You can reverse the temporary fix by registering the DLL once it has been fixed by Microsoft. Just issue the same command without the /u.
Update: Lotus Notes seems to call the DLL even if it has been unregistered. The only workaround to that would be to rename it.
Update: As Ken reports, there is a better solution now. Steve Gibson recommends to install Ilfak Guilfanov's Temporary WMF Patch. After you have successfully installed it, you can register the DLL that we unregistered above:
regsvr32 %windir%\system32\shimgvw.dll
Sven linked to an early version of the same fix.
Ilfak has also written a program that checks whether your system is safe or not.
Update: It's not a bug. It's a feature.
Comments
thanks. dll uninstalled on my machine and have passed the word to friends and family.
Be warned though that this will break the "Filmstrip" View in Windows Explorer and for for Folders generally, in addition to removing the plain open function.
For the time beeing it is definitely the more secury way to run a Windows system.
Hilights the trouble with shared libraries/dlls in general. If one of the many that make up a modern system has a vulnerability, the system may be compromizable in oh so many ways.
However current unsave practizes in setting up and running Windows Systems certainly excerbate the problem.
done..
but a little but important detail i found on the f-secure-blog:
"What the workaround does not stop against is if you open an exploited file in MSPAINT (aka Paintbrush)."
gruss
michel
regsvr32.exe is not avaliable on my iBook ;-)
According to heise.de Lotus Notes uses this lib even if the dll has been unregistered.

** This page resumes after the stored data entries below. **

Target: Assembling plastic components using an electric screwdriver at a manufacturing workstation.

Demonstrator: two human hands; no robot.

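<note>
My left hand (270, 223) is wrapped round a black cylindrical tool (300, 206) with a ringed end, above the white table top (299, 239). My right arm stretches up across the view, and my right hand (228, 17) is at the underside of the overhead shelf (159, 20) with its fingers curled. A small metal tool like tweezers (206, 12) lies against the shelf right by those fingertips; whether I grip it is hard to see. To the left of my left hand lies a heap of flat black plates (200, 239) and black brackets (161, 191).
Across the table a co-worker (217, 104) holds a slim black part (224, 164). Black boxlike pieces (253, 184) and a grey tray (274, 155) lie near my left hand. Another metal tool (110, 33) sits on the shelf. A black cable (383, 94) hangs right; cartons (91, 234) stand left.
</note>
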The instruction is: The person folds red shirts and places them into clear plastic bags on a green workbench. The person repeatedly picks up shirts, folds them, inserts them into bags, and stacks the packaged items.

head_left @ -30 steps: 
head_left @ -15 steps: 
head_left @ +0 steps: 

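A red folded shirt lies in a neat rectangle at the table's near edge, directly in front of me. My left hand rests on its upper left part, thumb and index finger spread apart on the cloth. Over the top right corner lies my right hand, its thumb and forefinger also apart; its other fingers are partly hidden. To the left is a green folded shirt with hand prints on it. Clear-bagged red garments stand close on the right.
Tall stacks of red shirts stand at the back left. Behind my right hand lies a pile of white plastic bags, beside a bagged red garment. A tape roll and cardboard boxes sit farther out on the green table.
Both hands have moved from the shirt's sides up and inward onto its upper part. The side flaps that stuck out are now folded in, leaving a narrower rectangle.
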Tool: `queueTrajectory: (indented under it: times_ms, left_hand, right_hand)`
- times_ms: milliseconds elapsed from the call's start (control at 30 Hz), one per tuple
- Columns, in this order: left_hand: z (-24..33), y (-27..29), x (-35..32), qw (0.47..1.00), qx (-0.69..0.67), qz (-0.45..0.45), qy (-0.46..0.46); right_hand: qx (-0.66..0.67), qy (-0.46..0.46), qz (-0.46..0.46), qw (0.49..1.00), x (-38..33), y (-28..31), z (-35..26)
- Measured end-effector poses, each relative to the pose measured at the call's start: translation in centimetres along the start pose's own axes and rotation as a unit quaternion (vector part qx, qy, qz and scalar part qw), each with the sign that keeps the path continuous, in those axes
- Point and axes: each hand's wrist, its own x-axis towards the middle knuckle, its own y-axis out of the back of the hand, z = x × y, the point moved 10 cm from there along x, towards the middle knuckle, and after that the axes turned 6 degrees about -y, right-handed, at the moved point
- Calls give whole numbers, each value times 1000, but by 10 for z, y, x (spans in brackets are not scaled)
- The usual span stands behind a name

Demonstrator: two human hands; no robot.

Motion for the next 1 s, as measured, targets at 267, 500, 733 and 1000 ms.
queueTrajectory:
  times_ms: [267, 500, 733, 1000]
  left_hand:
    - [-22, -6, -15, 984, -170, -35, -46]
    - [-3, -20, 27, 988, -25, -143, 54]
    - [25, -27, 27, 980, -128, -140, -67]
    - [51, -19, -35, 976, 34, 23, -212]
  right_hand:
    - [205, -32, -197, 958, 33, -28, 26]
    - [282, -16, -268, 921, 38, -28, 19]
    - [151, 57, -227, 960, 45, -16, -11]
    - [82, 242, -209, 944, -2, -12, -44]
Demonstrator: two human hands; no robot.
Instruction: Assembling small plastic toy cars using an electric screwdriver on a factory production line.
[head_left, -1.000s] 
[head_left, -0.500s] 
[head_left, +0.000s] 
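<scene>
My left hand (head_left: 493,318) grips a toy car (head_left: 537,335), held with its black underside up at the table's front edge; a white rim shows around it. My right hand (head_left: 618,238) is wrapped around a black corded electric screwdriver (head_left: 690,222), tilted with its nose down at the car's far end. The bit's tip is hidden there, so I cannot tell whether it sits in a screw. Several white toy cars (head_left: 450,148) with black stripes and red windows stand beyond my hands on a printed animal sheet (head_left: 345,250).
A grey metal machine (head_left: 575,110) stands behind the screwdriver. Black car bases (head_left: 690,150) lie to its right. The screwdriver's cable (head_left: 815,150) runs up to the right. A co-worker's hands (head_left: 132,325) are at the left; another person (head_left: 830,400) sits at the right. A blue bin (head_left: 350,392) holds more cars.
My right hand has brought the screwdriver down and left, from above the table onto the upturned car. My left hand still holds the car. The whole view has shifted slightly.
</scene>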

Is there a way to safe notes users?
Wolfgang, is this a trick question? Removing or renaming the DLL after unregistering should stop even Notes from using it ...
Thanks for the advisory Volker. I just posted the information on my Website as well :-)
And now there is a patch, but not from MS...
http://handlers.sans.org/tliston/wmffix_hexblog11.exe
Oh boy, and you would install a binary from an unknown source that patches Windows - just like that?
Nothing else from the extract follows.